[MERGE] Move RemoteRepository caching logic to CachedParentsProvider

Wed Dec 10 20:26:32 GMT 2008

Andrew Bennetts wrote:
> Aaron Bentley wrote:
>> Andrew Bennetts wrote:
>>> I think this is because it unfortunately isn't safe to cache misses in
>>> RemoteRepository, because the cache of misses doesn't get invalidated when
>>> revisions are added to its _real_repository.
>> I have made miss-caching optional, and disabled it for repository caches.
>>
>> All tests pass with these changes.
> 
> bb:tweak
> 
> Looks good, although I spotted a bug.  And I'm feeling a bit fussy about
> tests today... See comments inline.
> 
> [...]
>> +        self._parents_map = {}
> 
> I think I preferred the old variable name.  It's not a big deal though, so
> if you prefer it this way I don't mind.

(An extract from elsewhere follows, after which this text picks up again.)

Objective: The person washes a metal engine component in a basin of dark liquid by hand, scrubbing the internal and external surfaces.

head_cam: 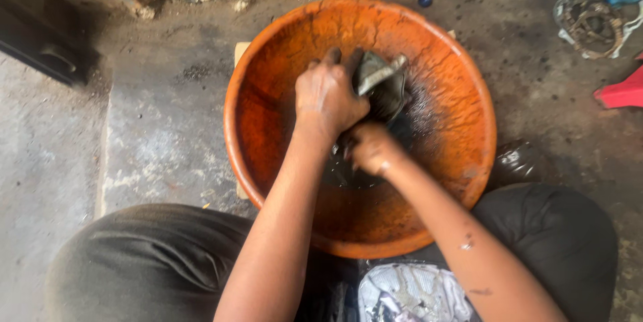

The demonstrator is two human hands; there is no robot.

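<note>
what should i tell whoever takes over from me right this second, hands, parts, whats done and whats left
Left hand: gripping a dark, greasy metal part, held over the middle of the orange basin.
Right hand: closed, low in the basin just under the part, at the dark liquid; what it holds is hidden.
Basin sits on the concrete floor between the knees.
Done: part is wet and in the basin.
Left: it looks dirty; cleaning seems unfinished.
A tangle of chain-like parts lies on the floor at far right, untouched.

L hand [328,94] knuckles up, fingers curled – R hand [370,148] fisted just below, both forearms extended fwd
</note>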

Hey, it's your variable name.  Changed.

> The comment about using an
> LRUCache still seems applicable, though.

I'm not sure whether an LRUCache allows caching misses.  But that
comment's been there for ages, no one's changed it, so it feels like litter.

>> +        self._cache_misses = True
>> +        self._debug = debug
>> +        if self._debug:
>> +            self._requested_parents = None
>>  
>>      def __repr__(self):
>>          return "%s(%r)" % (self.__class__.__name__, self._real_provider)
>>  
>> +    def enable_cache(self, cache_misses=True):
>> +        """Enable cache."""
>> +        self._parents_map = {}
>> +        self._cache_misses = cache_misses
>> +        if self._debug:
>> +            self._requested_parents = set()
> 
> enable_cache not only enables caching, it also clears an already enabled
> cache.  I think that's a bit dangerous.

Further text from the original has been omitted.